● Exercise details: All of the listing should be returned as written, apart from any picture in it.
━━━━
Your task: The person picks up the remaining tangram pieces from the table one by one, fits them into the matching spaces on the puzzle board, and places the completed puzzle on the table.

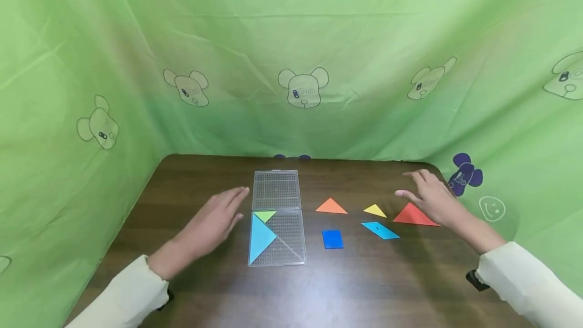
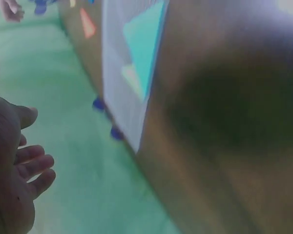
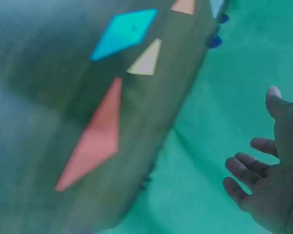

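My left hand [image 1: 211, 224] hovers left of a hinged clear plastic case [image 1: 291, 257], fingers extended and holding nothing. In the case's near half lie a large light-blue triangle [image 1: 260, 239] and a small green triangle [image 1: 265, 215]. Over on the right, my right hand [image 1: 432, 199] is raised with relaxed, spread fingers, nearest to a large red triangle [image 1: 413, 215]. Between the case and that hand lie an orange triangle [image 1: 331, 206], a dark blue square [image 1: 333, 239], a small yellow triangle [image 1: 375, 210] and a blue parallelogram [image 1: 380, 230].
The case lies unfolded flat on a brown wooden table [image 1: 282, 292], its far half [image 1: 276, 190] toward the back edge. A green curtain [image 1: 237, 125] with printed bear heads surrounds the table at the back and sides.
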A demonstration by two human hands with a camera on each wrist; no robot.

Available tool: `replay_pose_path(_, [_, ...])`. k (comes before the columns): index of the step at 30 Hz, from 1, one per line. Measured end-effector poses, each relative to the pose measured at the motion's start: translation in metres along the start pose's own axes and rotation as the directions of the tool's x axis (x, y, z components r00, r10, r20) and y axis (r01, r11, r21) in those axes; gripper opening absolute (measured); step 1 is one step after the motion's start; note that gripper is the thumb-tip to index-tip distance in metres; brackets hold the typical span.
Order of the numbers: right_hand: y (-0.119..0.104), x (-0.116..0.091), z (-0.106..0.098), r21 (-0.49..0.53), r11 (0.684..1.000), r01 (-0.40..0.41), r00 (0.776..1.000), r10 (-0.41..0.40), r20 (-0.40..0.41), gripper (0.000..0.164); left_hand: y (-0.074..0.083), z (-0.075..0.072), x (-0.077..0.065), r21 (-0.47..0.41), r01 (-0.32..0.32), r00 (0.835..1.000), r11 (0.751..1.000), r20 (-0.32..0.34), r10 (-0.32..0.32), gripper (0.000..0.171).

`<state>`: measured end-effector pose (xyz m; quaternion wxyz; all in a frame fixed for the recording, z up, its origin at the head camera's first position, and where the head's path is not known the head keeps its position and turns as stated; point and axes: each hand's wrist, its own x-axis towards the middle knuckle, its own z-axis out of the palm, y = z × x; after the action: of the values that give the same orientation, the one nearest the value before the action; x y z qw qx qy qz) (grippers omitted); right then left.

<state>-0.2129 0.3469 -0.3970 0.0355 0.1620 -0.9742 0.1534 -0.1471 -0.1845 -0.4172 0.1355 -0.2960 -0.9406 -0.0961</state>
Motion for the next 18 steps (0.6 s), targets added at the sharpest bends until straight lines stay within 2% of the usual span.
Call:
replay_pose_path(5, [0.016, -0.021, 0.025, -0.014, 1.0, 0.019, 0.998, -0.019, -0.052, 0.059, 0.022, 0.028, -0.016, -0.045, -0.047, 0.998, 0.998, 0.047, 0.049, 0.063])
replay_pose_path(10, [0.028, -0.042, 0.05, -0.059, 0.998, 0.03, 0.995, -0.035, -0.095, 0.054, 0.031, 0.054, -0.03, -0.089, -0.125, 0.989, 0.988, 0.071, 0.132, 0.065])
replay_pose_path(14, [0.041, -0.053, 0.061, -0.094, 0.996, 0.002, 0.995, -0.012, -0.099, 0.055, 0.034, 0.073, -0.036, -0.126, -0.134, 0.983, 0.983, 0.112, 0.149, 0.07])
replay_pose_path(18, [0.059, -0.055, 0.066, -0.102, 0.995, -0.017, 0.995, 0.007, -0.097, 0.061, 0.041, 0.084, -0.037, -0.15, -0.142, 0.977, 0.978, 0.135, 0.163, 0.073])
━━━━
● Result of the exercise:
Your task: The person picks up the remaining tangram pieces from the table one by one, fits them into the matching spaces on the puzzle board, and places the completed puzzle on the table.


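My left hand [image 1: 211, 224] hovers left of a hinged clear plastic case [image 1: 291, 257], fingers extended and holding nothing. In the case's near half lie a large light-blue triangle [image 1: 260, 239] and a small green triangle [image 1: 265, 215]. Over on the right, my right hand [image 1: 432, 199] is raised with relaxed, spread fingers, nearest to a large red triangle [image 1: 413, 215]. Between the case and that hand lie an orange triangle [image 1: 331, 206], a dark blue square [image 1: 333, 239], a small yellow triangle [image 1: 375, 210] and a blue parallelogram [image 1: 380, 230].
The case lies unfolded flat on a brown wooden table [image 1: 282, 292], its far half [image 1: 276, 190] toward the back edge. A green curtain [image 1: 237, 125] with printed bear heads surrounds the table at the back and sides.
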A demonstration by two human hands with a camera on each wrist; no robot.

Available tool: `replay_pose_path(_, [_, ...])`. k (comes before the columns): index of the step at 30 Hz, from 1, one per line. Measured end-effector poses, each relative to the pose measured at the motion's start: translation in metres along the start pose's own axes and rotation as the directions of the tool's x axis (x, y, z components r00, r10, r20) and y axis (r01, r11, r21) in those axes; gripper opening absolute (measured); step 1 is one step after the motion's start; note that gripper is the thumb-tip to index-tip distance in metres; brackets hold the typical span.
Order of the numbers: right_hand: y (-0.119..0.104), x (-0.116..0.091), z (-0.106..0.098), r21 (-0.49..0.53), r11 (0.684..1.000), r01 (-0.40..0.41), r00 (0.776..1.000), r10 (-0.41..0.40), r20 (-0.40..0.41), gripper (0.000..0.164); left_hand: y (-0.074..0.083), z (-0.075..0.072), x (-0.077..0.065), r21 (-0.47..0.41), r01 (-0.32..0.32), r00 (0.835..1.000), r11 (0.751..1.000), r20 (-0.32..0.34), r10 (-0.32..0.32), gripper (0.000..0.171).

`<state>`: measured end-effector pose (xyz m; quaternion wxyz; all in a frame fixed for the recording, z up, its origin at the head camera's first position, and where the head's path is not known the head keeps its position and turns as stated; point and axes: each hand's wrist, its own x-axis towards the middle knuckle, its own z-axis out of the palm, y = z × x; after the action: of the values that give the same orientation, the one nearest the value before the action; x y z qw qx qy qz) (grippers omitted); right then left.

<state>-0.2129 0.3469 -0.3970 0.0355 0.1620 -0.9742 0.1534 -0.1471 -0.1845 -0.4172 0.1355 -0.2960 -0.9406 -0.0961</state>
Motion for the next 18 steps (0.6 s), targets added at the sharpest bends until straight lines stay within 2% of the usual span.
Call:
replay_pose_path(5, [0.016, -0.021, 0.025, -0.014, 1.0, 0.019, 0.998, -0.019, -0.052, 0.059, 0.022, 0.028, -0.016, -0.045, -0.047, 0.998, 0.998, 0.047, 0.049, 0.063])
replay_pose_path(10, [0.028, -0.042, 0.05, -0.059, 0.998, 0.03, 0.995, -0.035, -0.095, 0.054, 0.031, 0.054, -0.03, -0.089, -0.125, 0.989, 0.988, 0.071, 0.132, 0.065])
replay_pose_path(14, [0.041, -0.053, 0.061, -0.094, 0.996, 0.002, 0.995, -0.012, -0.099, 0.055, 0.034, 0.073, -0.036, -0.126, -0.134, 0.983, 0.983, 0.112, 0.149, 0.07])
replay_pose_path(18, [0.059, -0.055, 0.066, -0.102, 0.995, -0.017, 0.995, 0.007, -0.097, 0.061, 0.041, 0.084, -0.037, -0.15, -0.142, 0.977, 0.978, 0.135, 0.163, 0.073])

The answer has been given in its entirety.